With machines trained on military data, countries with superior compute capacity will be able to out-think and out-position opposing forces. Military activity will be more likely to succeed, and resolve faster. It will cost less, and gain more. Military activity will increase.

We have seen this pattern before: when navies acquired powerful cannons. It was called ‘Gunboat Diplomacy’. Superior weaponry and tactics made the use of force or the threat of force an easier route to political goals. If military success is assured, why not use the military to succeed! AI will provide a similar overwhelming advantage.
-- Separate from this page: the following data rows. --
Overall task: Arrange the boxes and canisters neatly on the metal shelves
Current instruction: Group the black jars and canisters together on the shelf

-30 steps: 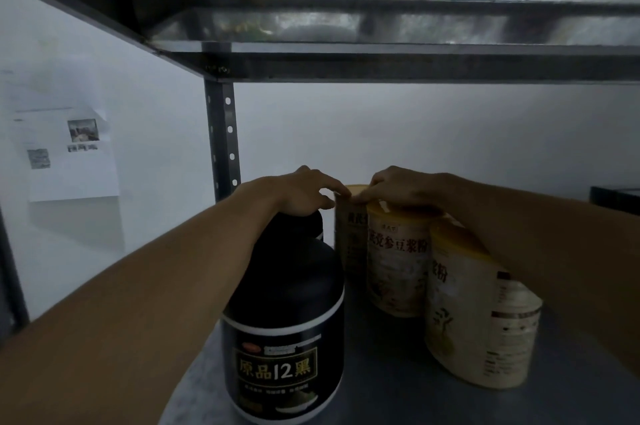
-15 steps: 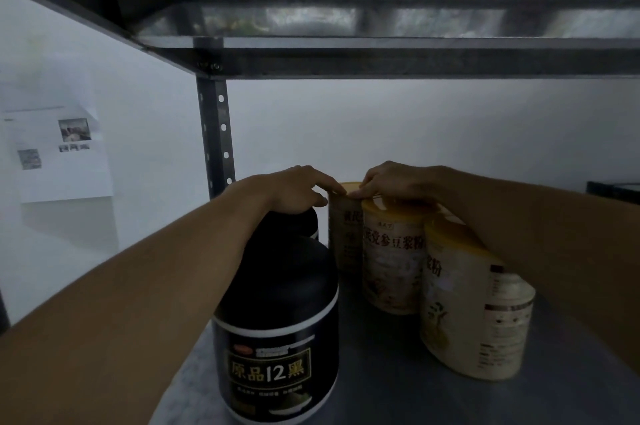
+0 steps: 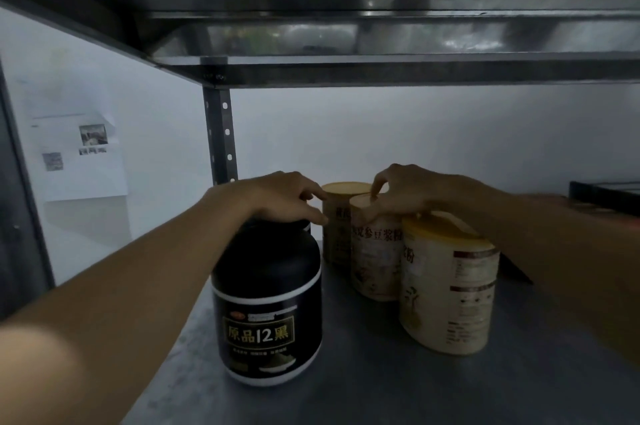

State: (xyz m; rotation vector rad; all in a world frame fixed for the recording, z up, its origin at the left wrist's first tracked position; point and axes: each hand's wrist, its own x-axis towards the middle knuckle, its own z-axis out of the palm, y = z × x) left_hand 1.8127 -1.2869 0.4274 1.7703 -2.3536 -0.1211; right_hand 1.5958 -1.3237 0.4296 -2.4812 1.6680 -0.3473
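Note:
A large black jar (image 3: pixel 268 303) with gold lettering stands on the metal shelf (image 3: pixel 363 386). My left hand (image 3: pixel 280 197) lies over its lid, fingers curled round the cap. Right of the jar three cream canisters with yellow lids stand in a row going back: a near canister (image 3: pixel 450 289), a middle canister (image 3: pixel 375 258) and a far canister (image 3: pixel 337 216). My right hand (image 3: pixel 405 190) grips the top of the middle canister, thumb on its front and fingers over the lid.
The upper shelf (image 3: pixel 381 68) hangs low overhead. A perforated metal upright (image 3: pixel 220 137) stands behind the jar at the shelf's back left corner. A white wall is behind, with a paper notice (image 3: pixel 81 154) at left. A dark object (image 3: pixel 604 194) sits at far right.
Both hands stay on the same containers. My right hand's fingers have lifted and arched over the middle canister's lid. The view has shifted slightly.

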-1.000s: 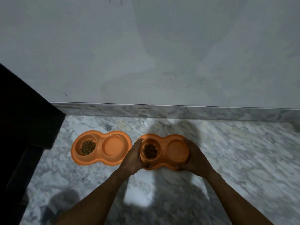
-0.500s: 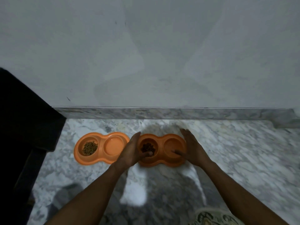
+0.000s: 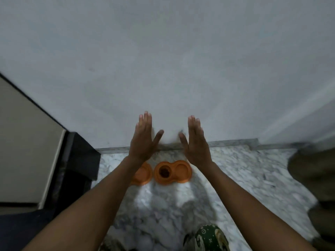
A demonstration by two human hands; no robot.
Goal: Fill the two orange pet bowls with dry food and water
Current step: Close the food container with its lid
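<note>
Two orange double pet bowls lie side by side on the marble floor near the wall. The right bowl (image 3: 181, 175) has dark dry food (image 3: 164, 172) in its left cup; its right cup shows no food. The left bowl (image 3: 144, 175) is mostly hidden behind my left forearm. My left hand (image 3: 143, 140) and my right hand (image 3: 195, 142) are raised high above the bowls, fingers straight, backs toward the camera, holding nothing.
A grey wall with a marble skirting (image 3: 233, 142) runs behind the bowls. Dark furniture (image 3: 76, 160) stands at the left. A dark bulky shape (image 3: 315, 171) is at the right edge. Green patterned cloth (image 3: 208, 238) shows at the bottom.
Both hands let go of the right bowl on the floor and lifted up and away. The camera rose, so the bowls look smaller and farther.
</note>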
So, when this advantage arises, increased influence will go to the countries with the political will to utilize this strategy. Imagine if Putin invaded Ukraine with slaughterbots. China would gladly exert more military pressure on the South China Sea and the strait of Malacca. The US could reduce casualties from combat, which are our primary source of reticence during our military engagements.
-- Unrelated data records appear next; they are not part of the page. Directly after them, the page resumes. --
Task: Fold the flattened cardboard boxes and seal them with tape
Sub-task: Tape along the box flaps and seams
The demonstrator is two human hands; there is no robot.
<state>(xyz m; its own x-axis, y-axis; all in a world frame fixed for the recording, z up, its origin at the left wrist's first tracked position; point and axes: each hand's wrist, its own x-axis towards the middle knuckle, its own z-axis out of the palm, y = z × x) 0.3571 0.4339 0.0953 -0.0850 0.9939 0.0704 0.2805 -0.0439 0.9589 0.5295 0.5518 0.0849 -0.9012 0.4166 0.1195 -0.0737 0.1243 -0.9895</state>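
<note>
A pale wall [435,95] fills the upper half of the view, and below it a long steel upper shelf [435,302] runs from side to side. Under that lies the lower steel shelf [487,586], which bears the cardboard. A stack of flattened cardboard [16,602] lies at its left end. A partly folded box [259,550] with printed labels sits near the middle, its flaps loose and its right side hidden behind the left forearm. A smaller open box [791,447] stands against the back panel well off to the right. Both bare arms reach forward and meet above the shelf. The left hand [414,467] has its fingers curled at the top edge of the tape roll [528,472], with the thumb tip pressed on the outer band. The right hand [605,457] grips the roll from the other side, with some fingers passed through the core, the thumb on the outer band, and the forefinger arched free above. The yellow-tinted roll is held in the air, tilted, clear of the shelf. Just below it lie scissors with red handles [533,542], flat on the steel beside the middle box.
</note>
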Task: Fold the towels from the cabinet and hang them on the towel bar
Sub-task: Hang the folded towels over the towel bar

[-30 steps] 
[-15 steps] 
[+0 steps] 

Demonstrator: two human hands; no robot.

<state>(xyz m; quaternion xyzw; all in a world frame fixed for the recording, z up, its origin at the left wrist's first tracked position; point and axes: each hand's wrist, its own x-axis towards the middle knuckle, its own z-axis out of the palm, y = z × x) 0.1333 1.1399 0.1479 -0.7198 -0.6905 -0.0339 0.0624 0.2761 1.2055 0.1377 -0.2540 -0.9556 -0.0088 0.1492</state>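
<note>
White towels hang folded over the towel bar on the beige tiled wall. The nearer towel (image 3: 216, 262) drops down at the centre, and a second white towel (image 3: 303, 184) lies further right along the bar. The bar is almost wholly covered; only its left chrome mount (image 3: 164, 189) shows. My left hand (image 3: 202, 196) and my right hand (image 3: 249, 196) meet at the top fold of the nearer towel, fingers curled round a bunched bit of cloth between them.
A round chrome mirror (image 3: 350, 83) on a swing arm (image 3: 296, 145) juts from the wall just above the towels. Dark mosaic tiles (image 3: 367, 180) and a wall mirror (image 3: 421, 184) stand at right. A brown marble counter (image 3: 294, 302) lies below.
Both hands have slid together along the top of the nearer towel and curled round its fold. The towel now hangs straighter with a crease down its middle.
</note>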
Just as superior cannons led to continental conflicts and international military activity, AI will foster war by increasing the success and decreasing the cost to a few countries. Machines in charge of strategy will allow militaries to resolve conflict or disable rivals faster than ever. And, there will be great pressure to utilize that advantage, before others catch on. Ecclesiastes may be wrong — success is a race to the swift.

Total War

The surest advantage will go to the country which aligns its ‘strategy-bot’ with an ‘economy-bot’. Let the stock market and consumer market go as they please. Yet, military necessities can be imposed by the government when needed. The AI suggests when, how, and by how much. The generals agree, because the machine is usually right. The people at large agree, because they see success. I am describing China, not the US.
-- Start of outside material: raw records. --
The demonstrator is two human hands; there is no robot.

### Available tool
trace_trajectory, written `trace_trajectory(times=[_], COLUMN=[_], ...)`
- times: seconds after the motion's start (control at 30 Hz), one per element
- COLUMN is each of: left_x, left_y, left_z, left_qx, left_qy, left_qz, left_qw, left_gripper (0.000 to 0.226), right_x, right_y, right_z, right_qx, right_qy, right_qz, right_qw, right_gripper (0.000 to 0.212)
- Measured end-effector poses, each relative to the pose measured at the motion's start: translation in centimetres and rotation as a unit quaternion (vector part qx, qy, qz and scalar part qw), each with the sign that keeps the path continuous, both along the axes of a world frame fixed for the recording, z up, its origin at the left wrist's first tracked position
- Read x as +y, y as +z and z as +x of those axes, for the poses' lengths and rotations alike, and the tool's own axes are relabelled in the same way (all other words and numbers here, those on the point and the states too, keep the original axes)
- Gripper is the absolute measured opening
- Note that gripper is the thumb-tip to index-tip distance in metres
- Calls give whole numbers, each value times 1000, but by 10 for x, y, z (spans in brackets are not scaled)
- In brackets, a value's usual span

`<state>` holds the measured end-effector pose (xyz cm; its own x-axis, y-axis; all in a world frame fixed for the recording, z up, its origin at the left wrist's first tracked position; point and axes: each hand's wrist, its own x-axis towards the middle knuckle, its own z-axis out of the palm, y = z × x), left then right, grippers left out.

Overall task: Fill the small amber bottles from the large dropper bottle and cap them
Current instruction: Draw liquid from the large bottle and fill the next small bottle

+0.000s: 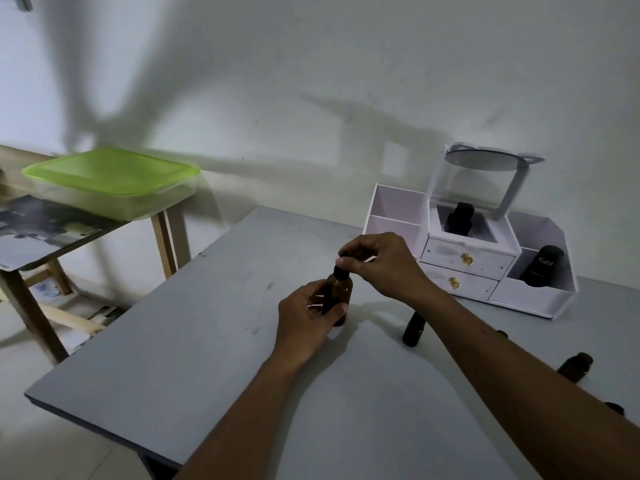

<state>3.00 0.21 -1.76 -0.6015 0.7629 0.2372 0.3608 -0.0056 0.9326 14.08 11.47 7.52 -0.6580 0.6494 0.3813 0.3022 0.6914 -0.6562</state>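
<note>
Forearms stretch out over the grey table [145, 368]. Left hand [306, 323] wraps the big bottle [337, 292] at mid-table, fingers curled round its body, bottle upright. Right hand [377, 263] sits directly above, fingertips pinching the dropper cap [341, 273]. Axis vertical, so that cap should come straight up. Small bottles [414, 329] wait just right, under the right forearm, nearer that hand.

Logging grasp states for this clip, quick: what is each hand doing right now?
Left hand: closed around the body of the large amber bottle.
Right hand: fingertips pinched on the bottle's black dropper cap.
</note>
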Motion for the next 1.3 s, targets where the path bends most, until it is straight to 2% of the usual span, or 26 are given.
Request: trace_trajectory(times=[0.37, 0.8, 0.9, 1.07, 1.17, 1.3], left_x=[0, -1, -2, -19, -35, -41], left_y=[1, 5, 7, 3, -3, -7], left_z=[1, 2, 3, 13, 29, 63], left_qx=[6, 3, 8, -19, -50, -64], left_qy=[5, -4, -5, 38, 38, -17], left_qz=[-4, -18, -26, -33, -32, -54], left_qw=[1000, 1000, 1000, 999, 997, 996], left_gripper=[50, 52, 54, 71, 62, 44], right_x=[-5, -8, -13, -23, -28, -27], right_y=[1, 5, 19, 58, 86, 109], right_z=[-4, -1, 2, 16, 36, 78], right_qx=[11, 20, 62, 133, 166, 204], right_qy=[0, -20, -19, -27, -29, -28], right_qz=[36, 30, 17, 53, 53, 32], right_qw=[999, 999, 998, 989, 984, 978], right_gripper=[3, 9, 11, 15, 11, 7])
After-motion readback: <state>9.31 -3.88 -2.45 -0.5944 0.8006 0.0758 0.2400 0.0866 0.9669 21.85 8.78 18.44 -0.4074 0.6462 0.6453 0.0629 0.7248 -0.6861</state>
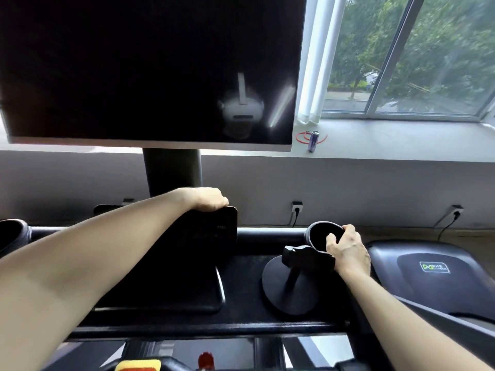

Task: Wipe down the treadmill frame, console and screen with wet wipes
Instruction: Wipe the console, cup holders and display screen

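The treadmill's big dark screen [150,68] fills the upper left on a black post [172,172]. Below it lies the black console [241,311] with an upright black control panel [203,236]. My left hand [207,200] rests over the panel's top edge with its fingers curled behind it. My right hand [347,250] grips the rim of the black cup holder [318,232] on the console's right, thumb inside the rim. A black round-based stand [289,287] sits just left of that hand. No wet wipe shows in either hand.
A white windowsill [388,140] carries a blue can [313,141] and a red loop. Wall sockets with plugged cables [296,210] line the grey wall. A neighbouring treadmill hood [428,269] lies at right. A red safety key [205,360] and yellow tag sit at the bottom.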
A planned economy is sluggish and slow to adapt, yet, an economy with the option to be planned can pursue strategies which are unavailable to either a market-driven economy or a pure planned economy. China’s ‘lever’ on government involvement gives it a unique strategic advantage. It isn’t a Stalin-esque pure planned economy — China is ‘planned on-demand’.

AI will be tasked with the design of military hardware, too. What drone chassis are best spec for each target and application? Machine intelligence knows the answer — it is better than us at designing reinforced structures and meeting multitudinous constraints. I suspect that neural networks will not prefer current components; tanks are obsolete, as are helicopters, because they are large targets. Aircraft carriers are not as threatening as a swarm of mechanical dolphins. Machine intelligence will prefer numerous, modest forces, which are more difficult to deflect or disable completely.

Sherman’s Swarms

The surest way to conquer is to disable your rival’s infrastructure. Like General Sherman’s march, drones will be trained to target equipment and facilities, not people. This will provide the military with the surest cover against moralizations: “Our robots don’t ever shoot at people… just power lines and radio towers.” It’s okay for machines to pull the trigger, if they only attack other machines.

Robots also make ‘soft’ weapons more desirable. If a team of humans deploys a sound-cannon, or some other non-lethal weapon, it only subdues and distracts opposing forces. The sound-cannon operators risk their lives, if they don’t have lethal forces supporting them. In contrast, a robot with a sound-cannon is disposable. So, it is easy to deploy many non-lethal robots.

Robots with non-lethal weaponry allow for general suppression of a population — the robots can set-up and maintain a larger perimeter, as well as rapidly segment regions to cut enemy supply lines and movement of forces. Non-lethal robots quarantine quadrants, and ensure safe passage for your own forces.

So… if your power goes out, cell towers go down, and a perimeter of high-pitched sound-cannon quadcopters monitors everyone’s movements, then humans with tele-operation can pull the trigger of a gun with wheels. Soldiers are parked in an APC miles away, while their RC terminators rove the streets. Get ready, Delhi.